Detail of nonambient XRD data collected on MgAgSb over two cycles of heating and cooling between 30 and 420 ${}^{\circ }$C, showing the room temperature, intermediate, and high-temperature MgAgSb phases ($\alpha$-, $\beta$-, and $\gamma$-MgAgSb, respectively) and secondary phases of Sb and Ag${}_3$Sb.

Figure 2

Representative HTXRD scans collected at 30 ${}^{\circ }$C (top), 330 ${}^{\circ }$C (middle), and 420 ${}^{\circ }$C (bottom), along with the peak positions for the room temperature, intermediate, and high-temperature MgAgSb phases ($\alpha$-, $\beta$-, and $\gamma$-MgAgSb, respectively) and the two secondary phases of Sb and Ag${}_3$Sb underneath.

Figure 3

Crystal structure of the high-temperature $\gamma$-MgAgSb phase, with the Mg shown in dark blue, the Sb in light tan, and the Ag in silver inside the polyhedra.

Figure 4

Crystal structure of the intermediate $\beta$-MgAgSb phase, drawn to include atoms outside the unit cell in order to emphasize the distorted rocksalt lattice of Mg and Sb atoms, with the Mg shown in dark blue, the Sb in light tan, and the Ag in silver inside the polyhedra.

Figure 5

Crystal structure of the room temperature $\alpha$-MgAgSb phase, looking along the (a) $\langle 001\rangle$ and (b) $\langle 110\rangle$ directions, drawn to include atoms outside the unit cell in order to emphasize the distorted rocksalt lattice of Mg and Sb atoms, with the Mg shown in dark blue, the Sb in light tan, and the Ag in silver inside the polyhedra.

Figure 6

Lattice parameters of the Mg-Sb rocksalt sublattice of the three MgAgSb phases, determined for the $\alpha$- and $\beta$-phases from the tetragonal lattice parameters, as a function of temperature.
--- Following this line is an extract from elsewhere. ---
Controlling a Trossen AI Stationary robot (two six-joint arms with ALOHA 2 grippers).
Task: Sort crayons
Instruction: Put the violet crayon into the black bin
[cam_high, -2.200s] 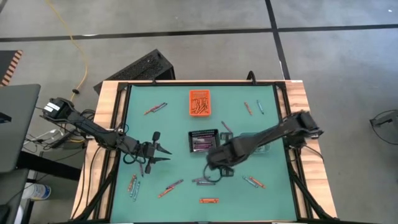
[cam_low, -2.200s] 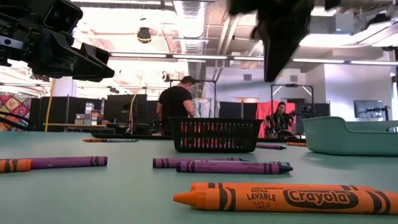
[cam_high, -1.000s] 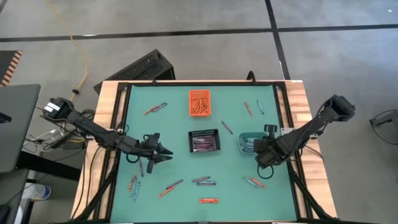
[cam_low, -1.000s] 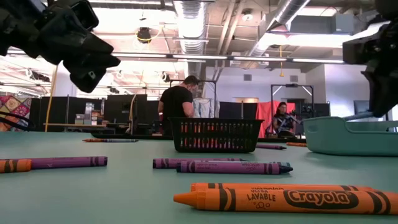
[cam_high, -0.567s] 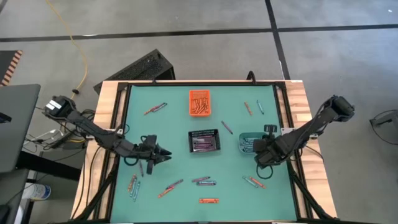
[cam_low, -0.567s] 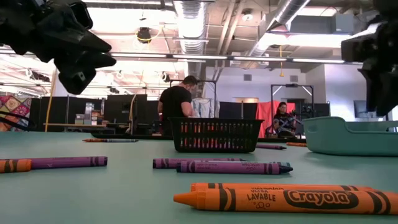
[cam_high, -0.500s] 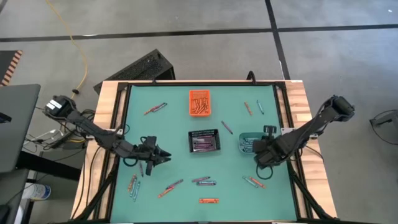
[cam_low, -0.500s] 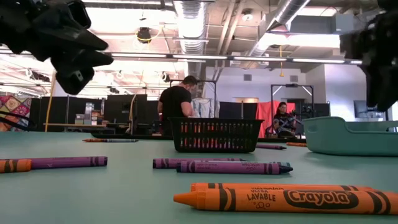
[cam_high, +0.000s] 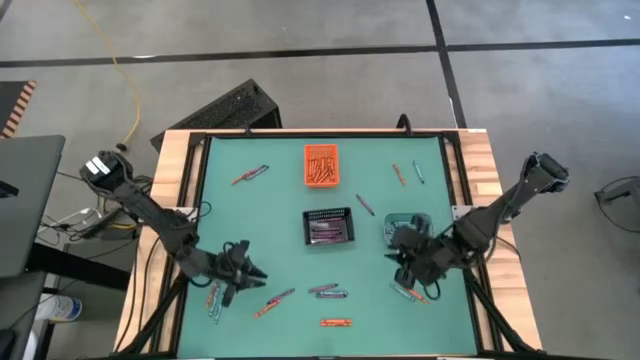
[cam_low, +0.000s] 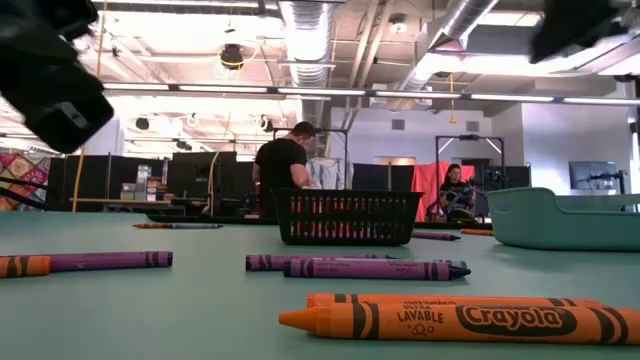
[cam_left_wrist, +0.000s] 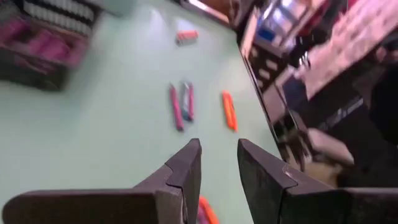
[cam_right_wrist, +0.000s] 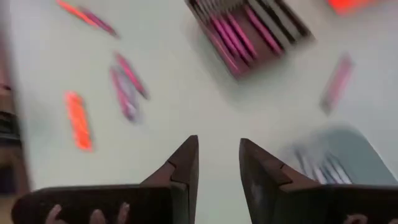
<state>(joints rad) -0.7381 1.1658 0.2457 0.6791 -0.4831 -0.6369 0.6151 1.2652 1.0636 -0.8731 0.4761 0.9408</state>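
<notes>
Our right hand (cam_high: 403, 262), now released and empty, has left the teal bin (cam_high: 404, 226); left hand (cam_high: 251, 276), empty, went toward near-left crayons (cam_high: 213, 298).

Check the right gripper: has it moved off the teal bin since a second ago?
Yes. In the high view the right gripper has come toward the table's near edge, from over the teal bin to just past its near side.

Crayons (cam_low: 455, 318) paper-wrapped; table (cam_high: 280, 200) matt green, wood edges; basket (cam_low: 347, 217) black mesh.

Three bins (cam_high: 328, 227) stand mid-table (cam_high: 280, 200), with crayons (cam_high: 330, 291) scattered around them and the left gripper (cam_high: 252, 274) and right gripper (cam_high: 400, 262) nearer the front.
</notes>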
Error bars, based on estimated standard deviations, are smaller than the symbols.

Figure 7

Seebeck coefficient, $S$, and electrical conductivity, $\sigma$, (top) and thermoelectric power factor, $S^2\sigma$, (bottom) of MgAgSb between 30 and 410 ${}^{\circ }$C.

Figure 8

Thermal conductivity, $\lambda$, (top) and thermoelectric figure of merit, $ZT$, (bottom) of MgAgSb.